Could you output the whole listing exactly as it stands, minus any images?

Data shown:
┄┄┄┄┄┄┄┄┄┄

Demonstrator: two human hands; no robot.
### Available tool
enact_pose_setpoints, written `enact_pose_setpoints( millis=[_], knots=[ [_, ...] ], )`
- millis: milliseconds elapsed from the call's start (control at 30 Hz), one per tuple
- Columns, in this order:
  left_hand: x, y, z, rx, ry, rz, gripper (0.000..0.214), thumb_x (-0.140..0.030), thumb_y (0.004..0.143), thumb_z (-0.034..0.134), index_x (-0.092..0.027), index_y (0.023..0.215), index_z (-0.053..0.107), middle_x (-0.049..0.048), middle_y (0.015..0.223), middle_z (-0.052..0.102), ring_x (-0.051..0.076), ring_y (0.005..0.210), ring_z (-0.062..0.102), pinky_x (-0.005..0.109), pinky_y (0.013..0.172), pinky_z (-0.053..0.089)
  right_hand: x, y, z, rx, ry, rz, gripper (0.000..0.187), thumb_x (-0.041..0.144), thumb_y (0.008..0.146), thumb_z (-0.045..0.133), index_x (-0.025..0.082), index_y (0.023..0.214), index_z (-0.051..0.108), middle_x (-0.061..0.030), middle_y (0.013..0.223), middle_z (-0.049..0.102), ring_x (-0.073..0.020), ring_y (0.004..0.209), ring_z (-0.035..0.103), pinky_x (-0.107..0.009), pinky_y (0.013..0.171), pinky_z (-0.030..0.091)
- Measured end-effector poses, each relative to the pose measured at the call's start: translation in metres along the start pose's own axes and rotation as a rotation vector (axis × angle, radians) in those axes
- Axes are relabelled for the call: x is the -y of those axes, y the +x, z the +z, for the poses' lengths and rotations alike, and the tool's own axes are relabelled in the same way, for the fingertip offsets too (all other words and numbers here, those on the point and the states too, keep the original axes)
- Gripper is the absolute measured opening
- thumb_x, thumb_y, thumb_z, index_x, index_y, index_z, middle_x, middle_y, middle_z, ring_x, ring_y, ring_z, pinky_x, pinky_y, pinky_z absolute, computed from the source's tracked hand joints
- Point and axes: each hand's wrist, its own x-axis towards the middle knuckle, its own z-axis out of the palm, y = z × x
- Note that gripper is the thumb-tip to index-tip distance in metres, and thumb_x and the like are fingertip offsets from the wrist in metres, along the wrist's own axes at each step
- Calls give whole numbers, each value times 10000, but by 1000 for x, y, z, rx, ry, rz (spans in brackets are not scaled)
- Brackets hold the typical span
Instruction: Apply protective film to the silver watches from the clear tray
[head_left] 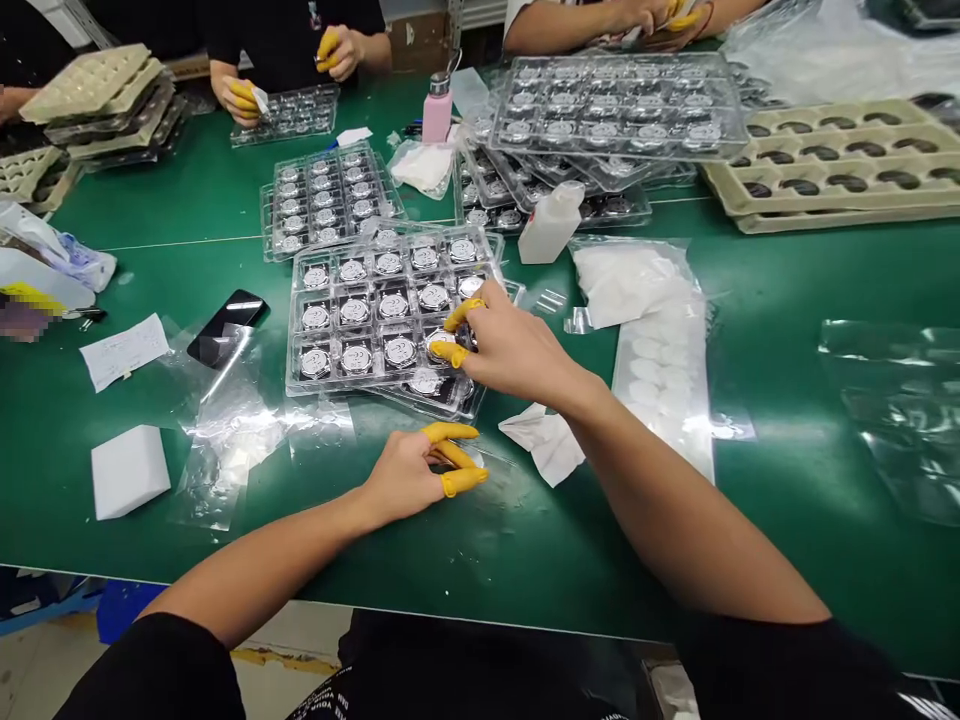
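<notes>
A clear plastic tray (300, 330) of round silver parts lies on the green table in front of me, stacked on another tray. My right hand (510, 350), with yellow finger cots, reaches over the tray's near right corner and pinches a round silver part (441, 343) sitting there. My left hand (420, 470), also in yellow cots, rests on the table just below the tray, its fingertips closed on a small clear plastic piece (469, 458) that is hard to make out.
More clear trays of parts (330, 200) (622, 105) and beige trays (832, 170) stand farther back. A white bottle (551, 222), pink bottle (437, 110), phone (226, 325), white foam block (130, 470), wipes (544, 440) and plastic bags lie around. Other people's hands work at the far edge.
</notes>
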Motion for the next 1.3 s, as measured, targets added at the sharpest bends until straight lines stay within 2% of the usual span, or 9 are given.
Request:
enact_pose_setpoints(
  millis=[167, 300, 467, 733, 900, 1033, 1133, 1200, 1300],
  knots=[
    [-2, 0, 0, -14, 17, -19, 510, -366, 752, 848, -171, 1203, 714, 42, 842, 805, 172, 763, 763, 314, 823, 642, 5, -13, -16, -34, 352, 161, 273, 326, 836, 718, 194, 1048, 608, -33, 872, 628, -146, 687, 505, -293, 623, 342],
    [0, 0, 0, -38, -54, -5, 641, -393, 686, 899, -177, 1251, 684, 56, 871, 803, 194, 818, 777, 339, 841, 646, 16, -73, -19, -85, 754, 328, 471, 416, 792, 768, 232, 1165, 547, 7, 786, 582, -124, 605, 472, -282, 568, 369],
    [7, 0, 1, 6, -64, 80, 656, -347, 625, 931, -170, 1211, 696, 51, 877, 797, 187, 820, 773, 317, 839, 643, 21, -134, 12, 97, 1067, 606, 612, 505, 657, 845, 231, 1102, 527, 50, 722, 558, -96, 536, 417, -247, 489, 323],
    [3, 0, 1, -37, 47, 73, 592, -323, 622, 915, -174, 1159, 716, 30, 901, 786, 166, 803, 753, 287, 811, 641, 33, -137, 42, -60, 1120, 676, 592, 535, 631, 879, 261, 1035, 546, 31, 725, 528, -128, 578, 465, -280, 516, 368],
    [0, -3, 3, -68, 61, 98, 502, -285, 655, 879, -189, 1124, 724, 15, 884, 775, 163, 801, 749, 304, 839, 642, 21, -143, 36, 11, 963, 539, 439, 565, 775, 778, 256, 1046, 624, -24, 773, 606, -168, 629, 549, -326, 577, 474],
    [2, -2, 3, -95, 44, 61, 508, -260, 644, 883, -198, 1125, 730, 22, 879, 772, 159, 788, 738, 289, 784, 637, -18, -140, 19, -157, 354, 179, 245, 387, 896, 656, 225, 1053, 748, -103, 1047, 713, -200, 787, 622, -326, 606, 473],
    [2, 0, 2, -100, -53, 4, 562, -252, 634, 893, -184, 1164, 720, 48, 927, 775, 159, 823, 741, 299, 819, 638, -40, -136, 17, -185, -30, 85, 201, 219, 872, 620, 221, 970, 795, -94, 996, 746, -213, 799, 631, -303, 524, 370],
    [2, 2, 1, -104, -125, -30, 592, -248, 634, 895, -172, 1191, 708, 58, 952, 772, 153, 830, 742, 308, 852, 637, -42, -135, 17, -180, -50, 49, 232, 151, 855, 588, 216, 920, 800, -73, 900, 748, -187, 722, 624, -292, 499, 349],
    [2, 3, 1, -109, -175, -70, 622, -246, 623, 905, -163, 1205, 701, 57, 939, 770, 145, 808, 741, 291, 826, 636, -31, -131, 13, -247, 186, -91, 264, 114, 857, 562, 217, 948, 788, -56, 871, 733, -156, 698, 639, -278, 557, 452]
  ],
)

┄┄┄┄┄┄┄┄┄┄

Task output:
Demonstrator: two human hands; no robot.
### Available tool
enact_pose_setpoints, written `enact_pose_setpoints( millis=[_], knots=[ [_, ...] ], )`
- millis: milliseconds elapsed from the call's start (control at 30 Hz), one per tuple
- Columns, in this order:
  left_hand: x, y, z, rx, ry, rz, gripper (0.000..0.214), thumb_x (-0.140..0.030), thumb_y (0.004..0.143), thumb_z (-0.034..0.134), index_x (-0.092..0.027), index_y (0.023..0.215), index_z (-0.053..0.107), middle_x (-0.049..0.048), middle_y (0.015..0.223), middle_z (-0.052..0.102), ring_x (-0.051..0.076), ring_y (0.005..0.210), ring_z (-0.062..0.102), pinky_x (-0.005..0.109), pinky_y (0.013..0.172), pinky_z (-0.053..0.089)
  right_hand: x, y, z, rx, ry, rz, gripper (0.000..0.187), thumb_x (-0.041..0.144), thumb_y (0.008..0.146), thumb_z (-0.045..0.133), index_x (-0.025..0.082), index_y (0.023..0.214), index_z (-0.051..0.108), middle_x (-0.061..0.030), middle_y (0.013..0.223), middle_z (-0.049..0.102), ring_x (-0.073..0.020), ring_y (0.004..0.209), ring_z (-0.035..0.103), pinky_x (-0.107..0.009), pinky_y (0.013..0.171), pinky_z (-0.030..0.091)
- Measured end-effector poses, each relative to the pose measured at the call's start: translation in metres along the start pose's own axes and rotation as a rotation vector (axis × angle, radians) in those axes
- Axes are relabelled for the call: x is the -y of those axes, y the +x, z the +z, for the poses' lengths and rotations alike, and the tool's own axes are relabelled in the same way, for the fingertip offsets too (all other words and numbers here, those on the point and the states too, keep the original axes)
- Gripper is the absolute measured opening
- thumb_x, thumb_y, thumb_z, index_x, index_y, index_z, middle_x, middle_y, middle_z, ring_x, ring_y, ring_z, pinky_x, pinky_y, pinky_z absolute, computed from the source's tracked hand joints
- Point and axes: each hand's wrist, its own x-axis towards the middle knuckle, its own z-axis out of the palm, y = z × x
- Note that gripper is the thumb-tip to index-tip distance in metres, and thumb_x and the like are fingertip offsets from the wrist in metres, along the wrist's own axes at each step
- Calls give whole numbers, each value times 10000, but by 1000 for x, y, z, rx, ry, rz (spans in brackets are not scaled)
- Brackets hold the typical span
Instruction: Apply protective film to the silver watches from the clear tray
[head_left] 
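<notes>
A clear plastic tray (300, 330) of round silver parts lies on the green table in front of me, stacked on another tray. My right hand (510, 350), with yellow finger cots, reaches over the tray's near right corner and pinches a round silver part (441, 343) sitting there. My left hand (420, 470), also in yellow cots, rests on the table just below the tray, its fingertips closed on a small clear plastic piece (469, 458) that is hard to make out.
More clear trays of parts (330, 200) (622, 105) and beige trays (832, 170) stand farther back. A white bottle (551, 222), pink bottle (437, 110), phone (226, 325), white foam block (130, 470), wipes (544, 440) and plastic bags lie around. Other people's hands work at the far edge.
</notes>
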Motion for the next 1.3 s, as measured, targets added at the sharpest bends until straight lines stay within 2% of the usual span, or 9 are given.
Request:
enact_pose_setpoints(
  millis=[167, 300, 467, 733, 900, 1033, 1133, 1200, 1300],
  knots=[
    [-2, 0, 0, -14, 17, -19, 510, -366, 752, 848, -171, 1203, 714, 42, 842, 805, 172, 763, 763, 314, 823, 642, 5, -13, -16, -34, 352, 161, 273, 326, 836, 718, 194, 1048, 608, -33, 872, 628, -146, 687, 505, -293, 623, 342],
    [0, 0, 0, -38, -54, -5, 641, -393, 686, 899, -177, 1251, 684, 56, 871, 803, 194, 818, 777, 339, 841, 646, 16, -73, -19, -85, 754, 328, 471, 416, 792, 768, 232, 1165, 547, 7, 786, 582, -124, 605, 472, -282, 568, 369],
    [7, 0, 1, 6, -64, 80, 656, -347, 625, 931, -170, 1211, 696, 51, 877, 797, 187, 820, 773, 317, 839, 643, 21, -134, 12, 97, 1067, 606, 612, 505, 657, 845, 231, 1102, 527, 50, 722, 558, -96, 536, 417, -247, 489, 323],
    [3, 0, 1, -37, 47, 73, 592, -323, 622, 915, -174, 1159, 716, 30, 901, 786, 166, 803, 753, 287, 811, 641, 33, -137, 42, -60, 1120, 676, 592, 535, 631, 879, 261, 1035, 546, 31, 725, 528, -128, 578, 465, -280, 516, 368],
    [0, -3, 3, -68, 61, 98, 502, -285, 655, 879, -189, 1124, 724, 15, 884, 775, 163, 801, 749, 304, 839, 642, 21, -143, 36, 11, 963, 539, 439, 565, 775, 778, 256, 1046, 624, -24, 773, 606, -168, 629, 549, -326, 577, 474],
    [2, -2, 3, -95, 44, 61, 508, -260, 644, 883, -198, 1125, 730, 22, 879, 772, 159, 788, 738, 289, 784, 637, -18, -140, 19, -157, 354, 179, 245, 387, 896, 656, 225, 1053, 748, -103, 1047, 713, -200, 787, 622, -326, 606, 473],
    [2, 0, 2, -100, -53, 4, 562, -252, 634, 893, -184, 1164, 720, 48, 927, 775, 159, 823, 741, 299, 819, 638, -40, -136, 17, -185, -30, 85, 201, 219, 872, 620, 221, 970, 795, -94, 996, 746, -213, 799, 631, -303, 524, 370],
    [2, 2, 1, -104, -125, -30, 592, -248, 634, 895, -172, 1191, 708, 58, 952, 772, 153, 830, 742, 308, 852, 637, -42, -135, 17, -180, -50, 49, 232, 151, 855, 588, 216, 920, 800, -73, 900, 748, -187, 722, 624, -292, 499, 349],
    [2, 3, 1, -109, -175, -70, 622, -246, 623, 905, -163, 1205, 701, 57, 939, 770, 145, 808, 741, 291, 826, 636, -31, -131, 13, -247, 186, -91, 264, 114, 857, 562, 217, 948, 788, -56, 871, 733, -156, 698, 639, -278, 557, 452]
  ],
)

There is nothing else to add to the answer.